**GIVEN INFORMATION**
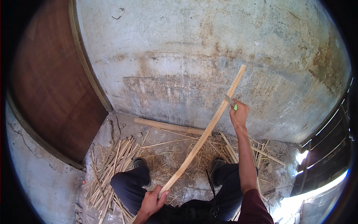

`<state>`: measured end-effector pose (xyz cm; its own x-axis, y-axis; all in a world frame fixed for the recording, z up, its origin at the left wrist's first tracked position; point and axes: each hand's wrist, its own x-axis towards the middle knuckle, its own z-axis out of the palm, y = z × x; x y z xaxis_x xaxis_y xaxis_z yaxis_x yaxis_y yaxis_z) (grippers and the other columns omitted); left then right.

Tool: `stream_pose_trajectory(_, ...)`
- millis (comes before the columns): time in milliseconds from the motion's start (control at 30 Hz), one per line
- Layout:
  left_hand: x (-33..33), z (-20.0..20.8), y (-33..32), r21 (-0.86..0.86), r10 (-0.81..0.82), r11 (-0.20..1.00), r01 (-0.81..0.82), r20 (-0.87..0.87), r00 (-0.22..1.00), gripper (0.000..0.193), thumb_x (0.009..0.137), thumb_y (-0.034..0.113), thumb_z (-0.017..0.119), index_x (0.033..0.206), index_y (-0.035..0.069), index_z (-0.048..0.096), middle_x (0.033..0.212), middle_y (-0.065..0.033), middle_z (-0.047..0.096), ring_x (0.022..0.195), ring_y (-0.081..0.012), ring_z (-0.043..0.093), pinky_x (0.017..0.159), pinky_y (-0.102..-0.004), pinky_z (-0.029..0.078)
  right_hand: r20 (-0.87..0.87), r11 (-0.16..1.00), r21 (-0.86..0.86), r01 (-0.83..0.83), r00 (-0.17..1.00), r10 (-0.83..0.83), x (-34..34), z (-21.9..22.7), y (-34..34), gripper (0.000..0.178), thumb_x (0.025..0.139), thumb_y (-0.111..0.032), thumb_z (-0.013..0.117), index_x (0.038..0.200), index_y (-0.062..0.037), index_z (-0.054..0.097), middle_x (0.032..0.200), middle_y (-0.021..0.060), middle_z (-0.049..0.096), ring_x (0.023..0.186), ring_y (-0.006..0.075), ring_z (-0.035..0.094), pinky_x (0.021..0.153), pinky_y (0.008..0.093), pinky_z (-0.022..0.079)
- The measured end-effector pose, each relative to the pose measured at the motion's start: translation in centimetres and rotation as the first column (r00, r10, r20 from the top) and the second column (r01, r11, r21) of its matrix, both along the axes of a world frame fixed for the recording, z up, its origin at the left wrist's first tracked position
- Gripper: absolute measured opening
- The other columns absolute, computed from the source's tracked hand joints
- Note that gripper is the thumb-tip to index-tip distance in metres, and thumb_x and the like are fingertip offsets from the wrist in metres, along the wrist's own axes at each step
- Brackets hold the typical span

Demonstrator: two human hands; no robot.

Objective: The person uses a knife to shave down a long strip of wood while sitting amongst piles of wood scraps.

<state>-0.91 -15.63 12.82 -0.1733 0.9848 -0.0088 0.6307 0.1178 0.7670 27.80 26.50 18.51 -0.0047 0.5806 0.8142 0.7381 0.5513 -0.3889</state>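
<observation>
A long pale bamboo strip slants up and away from my lap toward the wall. Its near end is gripped by my left hand, fingers wrapped around it beside my thigh. Farther up, my right hand is closed on a knife with a bright green handle. The blade lies across the strip, touching it a little below the far end. Most of the handle is hidden inside my right fist.
A pile of split bamboo sticks lies left of my legs, with more strips at right. A round bamboo pole rests along the base of the stained wall. Shavings litter the floor. A brown door stands at left.
</observation>
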Motion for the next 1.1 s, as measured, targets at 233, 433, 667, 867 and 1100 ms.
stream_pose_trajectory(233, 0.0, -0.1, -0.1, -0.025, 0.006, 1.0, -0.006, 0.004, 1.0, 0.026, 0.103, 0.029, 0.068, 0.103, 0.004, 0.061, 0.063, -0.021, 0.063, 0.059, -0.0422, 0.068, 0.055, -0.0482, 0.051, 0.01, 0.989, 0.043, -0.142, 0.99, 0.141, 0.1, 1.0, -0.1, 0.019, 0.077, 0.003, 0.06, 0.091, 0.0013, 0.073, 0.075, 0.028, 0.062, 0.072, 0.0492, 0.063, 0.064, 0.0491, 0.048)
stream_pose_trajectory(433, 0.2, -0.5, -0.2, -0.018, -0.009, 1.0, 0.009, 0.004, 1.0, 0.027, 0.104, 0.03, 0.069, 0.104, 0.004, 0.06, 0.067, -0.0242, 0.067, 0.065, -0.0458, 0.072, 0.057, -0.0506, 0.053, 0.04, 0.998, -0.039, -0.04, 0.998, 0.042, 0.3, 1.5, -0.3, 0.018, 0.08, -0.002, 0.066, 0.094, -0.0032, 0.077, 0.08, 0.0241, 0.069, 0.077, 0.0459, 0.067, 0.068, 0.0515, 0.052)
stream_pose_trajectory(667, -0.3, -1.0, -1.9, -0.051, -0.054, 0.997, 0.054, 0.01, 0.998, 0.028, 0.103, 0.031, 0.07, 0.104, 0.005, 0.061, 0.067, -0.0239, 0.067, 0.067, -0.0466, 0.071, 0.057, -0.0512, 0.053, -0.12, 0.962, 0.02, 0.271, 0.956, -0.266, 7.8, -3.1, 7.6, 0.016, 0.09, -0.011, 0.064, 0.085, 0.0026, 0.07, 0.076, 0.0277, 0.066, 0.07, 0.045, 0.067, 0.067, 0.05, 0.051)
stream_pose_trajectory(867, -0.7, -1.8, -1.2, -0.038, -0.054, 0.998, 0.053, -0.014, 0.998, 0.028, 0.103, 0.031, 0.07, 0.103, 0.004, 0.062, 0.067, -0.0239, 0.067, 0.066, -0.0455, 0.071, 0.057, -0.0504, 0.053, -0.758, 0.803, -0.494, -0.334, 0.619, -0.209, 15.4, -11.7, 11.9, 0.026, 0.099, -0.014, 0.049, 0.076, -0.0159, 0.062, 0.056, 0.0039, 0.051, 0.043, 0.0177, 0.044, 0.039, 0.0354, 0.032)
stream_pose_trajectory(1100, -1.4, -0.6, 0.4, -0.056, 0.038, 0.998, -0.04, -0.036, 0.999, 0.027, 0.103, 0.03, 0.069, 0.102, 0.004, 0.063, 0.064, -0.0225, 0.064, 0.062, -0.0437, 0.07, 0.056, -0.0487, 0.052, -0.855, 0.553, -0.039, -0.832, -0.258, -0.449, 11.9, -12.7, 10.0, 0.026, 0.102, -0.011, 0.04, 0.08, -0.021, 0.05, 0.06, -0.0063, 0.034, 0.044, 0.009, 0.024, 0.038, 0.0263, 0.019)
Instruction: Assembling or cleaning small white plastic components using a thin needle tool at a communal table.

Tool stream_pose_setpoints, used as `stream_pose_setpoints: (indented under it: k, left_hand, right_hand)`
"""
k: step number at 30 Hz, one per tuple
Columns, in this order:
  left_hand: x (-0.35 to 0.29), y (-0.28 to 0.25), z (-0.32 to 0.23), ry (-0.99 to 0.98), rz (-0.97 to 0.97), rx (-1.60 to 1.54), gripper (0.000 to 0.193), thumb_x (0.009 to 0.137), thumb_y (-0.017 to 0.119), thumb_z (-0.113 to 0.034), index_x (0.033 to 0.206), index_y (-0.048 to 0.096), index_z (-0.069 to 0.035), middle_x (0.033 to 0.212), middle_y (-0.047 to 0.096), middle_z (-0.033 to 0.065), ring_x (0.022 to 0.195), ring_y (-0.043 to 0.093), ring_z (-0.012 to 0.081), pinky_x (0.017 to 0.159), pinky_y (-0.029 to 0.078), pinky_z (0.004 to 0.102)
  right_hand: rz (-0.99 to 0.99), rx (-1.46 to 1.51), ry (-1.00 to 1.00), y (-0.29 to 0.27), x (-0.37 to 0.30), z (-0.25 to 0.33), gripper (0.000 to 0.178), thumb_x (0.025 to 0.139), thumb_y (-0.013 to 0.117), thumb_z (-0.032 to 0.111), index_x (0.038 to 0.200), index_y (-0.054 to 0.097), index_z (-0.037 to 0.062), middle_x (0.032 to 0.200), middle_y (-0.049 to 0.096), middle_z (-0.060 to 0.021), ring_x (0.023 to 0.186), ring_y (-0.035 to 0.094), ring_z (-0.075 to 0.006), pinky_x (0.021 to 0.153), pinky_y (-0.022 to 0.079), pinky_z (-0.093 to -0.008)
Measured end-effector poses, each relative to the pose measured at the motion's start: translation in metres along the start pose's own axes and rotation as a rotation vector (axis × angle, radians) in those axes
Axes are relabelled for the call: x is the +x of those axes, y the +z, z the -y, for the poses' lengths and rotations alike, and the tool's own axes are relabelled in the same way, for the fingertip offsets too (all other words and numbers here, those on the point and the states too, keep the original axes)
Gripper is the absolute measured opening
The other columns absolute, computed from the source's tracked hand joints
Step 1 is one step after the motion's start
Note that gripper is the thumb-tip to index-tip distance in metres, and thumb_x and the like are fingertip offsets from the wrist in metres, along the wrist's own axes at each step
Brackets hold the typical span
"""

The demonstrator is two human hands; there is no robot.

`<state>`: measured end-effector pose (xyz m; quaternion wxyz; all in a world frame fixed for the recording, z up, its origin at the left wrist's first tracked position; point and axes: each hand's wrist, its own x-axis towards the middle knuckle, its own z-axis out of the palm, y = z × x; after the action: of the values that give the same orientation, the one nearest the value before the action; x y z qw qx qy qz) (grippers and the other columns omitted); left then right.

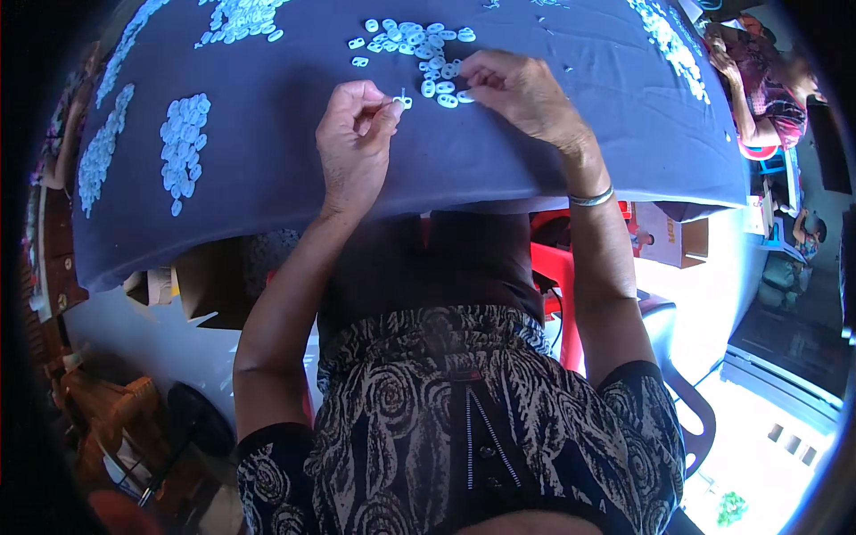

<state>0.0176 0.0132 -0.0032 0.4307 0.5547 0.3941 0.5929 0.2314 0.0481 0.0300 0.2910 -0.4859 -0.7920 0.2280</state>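
Dark cloth (294,125) over a table, dipping at the near edge; bright light on the floor to the right, a red chair (560,267) below the right forearm, a cardboard box (691,241) to the right of that arm. Another person (771,111) sits well beyond the right hand.

Head view, the only one. Left hand (352,129) raised over the cloth, thumb and forefinger pinching a small pale oval piece (407,103); a thin upright sliver shows at its top, too small to identify. Right hand (526,94), banded bracelet (590,198) at the wrist, bent with thumb and fingers drawn close beside one pale oval (465,96); cannot tell whether they grip it or only touch it.

Loose cluster (410,37) of similar ovals, openings visible in many, lies just beyond and between the hands. Denser heap (184,147) to the left of the left hand, another (105,152) farther left, one (241,20) beyond that hand; a long strip (673,49) to the right of the right hand.

Handling, by judgement: light, stiff, probably plastic, smooth enough to slip; unlikely to break. Best held by the outer rim between thumb and fingertip, openings left clear.
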Motion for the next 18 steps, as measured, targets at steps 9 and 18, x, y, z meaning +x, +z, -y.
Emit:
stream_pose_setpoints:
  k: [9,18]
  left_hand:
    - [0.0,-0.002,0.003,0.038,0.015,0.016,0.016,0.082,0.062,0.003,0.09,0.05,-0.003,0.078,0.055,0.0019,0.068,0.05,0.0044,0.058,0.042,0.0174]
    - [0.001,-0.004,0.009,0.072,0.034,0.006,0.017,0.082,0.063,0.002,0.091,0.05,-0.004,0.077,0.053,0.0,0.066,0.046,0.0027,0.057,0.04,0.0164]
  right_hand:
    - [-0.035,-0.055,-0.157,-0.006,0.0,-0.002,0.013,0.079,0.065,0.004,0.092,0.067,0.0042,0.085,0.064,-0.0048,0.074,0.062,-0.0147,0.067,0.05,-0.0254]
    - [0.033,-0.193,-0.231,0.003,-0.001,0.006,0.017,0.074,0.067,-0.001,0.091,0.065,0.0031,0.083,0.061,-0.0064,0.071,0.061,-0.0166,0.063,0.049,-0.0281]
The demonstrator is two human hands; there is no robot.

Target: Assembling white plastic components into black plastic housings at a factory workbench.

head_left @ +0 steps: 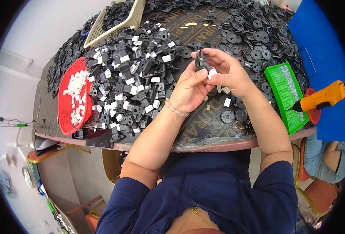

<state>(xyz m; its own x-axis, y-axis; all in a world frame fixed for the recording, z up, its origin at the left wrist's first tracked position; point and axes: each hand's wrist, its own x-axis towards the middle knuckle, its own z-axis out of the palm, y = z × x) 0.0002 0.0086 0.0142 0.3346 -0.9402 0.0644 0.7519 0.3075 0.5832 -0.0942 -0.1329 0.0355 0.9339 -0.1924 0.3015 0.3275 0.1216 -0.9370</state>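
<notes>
Between both hands, above the middle of the table, is a black plastic part (206,67) with a white cap-like piece (212,73) at its near end. My left hand (188,89) pinches the black part from the left, palm turned partly up. My right hand (231,73) closes on it from the other side, its thumb against the white piece. The fingers hide some of the part. To the left lies a heap of black parts (131,80), many with white pieces fitted. Black round discs (228,116) lie near my right forearm, and a loose white piece (227,102) rests among them.
A red basket (87,114) of white pieces stands at the left. The cream basket (135,17) is far left among black parts. At right are a green tray (296,126) of small metal pieces, an orange electric screwdriver (322,96) and a blue panel (320,43). Another person's leg (330,158) shows far right.
</notes>
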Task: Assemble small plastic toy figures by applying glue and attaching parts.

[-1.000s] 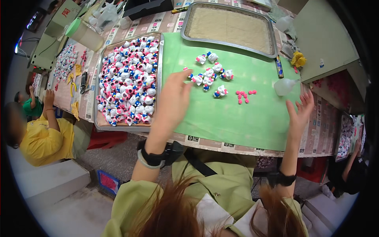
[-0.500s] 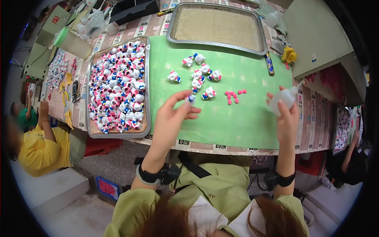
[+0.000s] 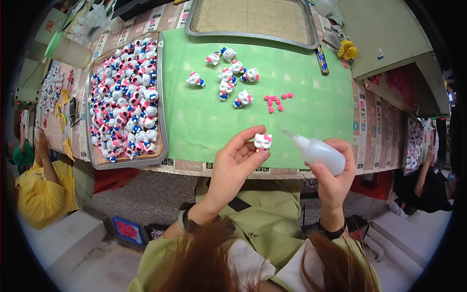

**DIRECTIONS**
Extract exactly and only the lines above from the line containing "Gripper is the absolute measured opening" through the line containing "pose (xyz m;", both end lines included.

**SOLUTION FOR THIS TASK**
Gripper is the absolute measured opening
The other columns absolute, computed from the source's tracked hand joints
Step 1 is one step after the motion's start
Note that gripper is the thumb-tip to index-tip distance in metres, and thumb_x and the like are fingertip offsets from the wrist in metres, along the wrist's own axes at each step
Brackets hold the typical span
"""

The demonstrator is two human hands; there is no robot.

`<state>`: measured end-effector pose (xyz m; quaternion wxyz; all in a world frame fixed for the recording, z up, its origin at the left wrist's first tracked position; point and axes: each hand's wrist, its own x-axis towards the middle knuckle, its own z-axis out of the palm, y = z × x; after the action: of the values that give the same orientation, the one nearest the value before the action; x y z qw qx qy qz) (grippers and the other columns omitted); left then right.

The answer requires nothing more.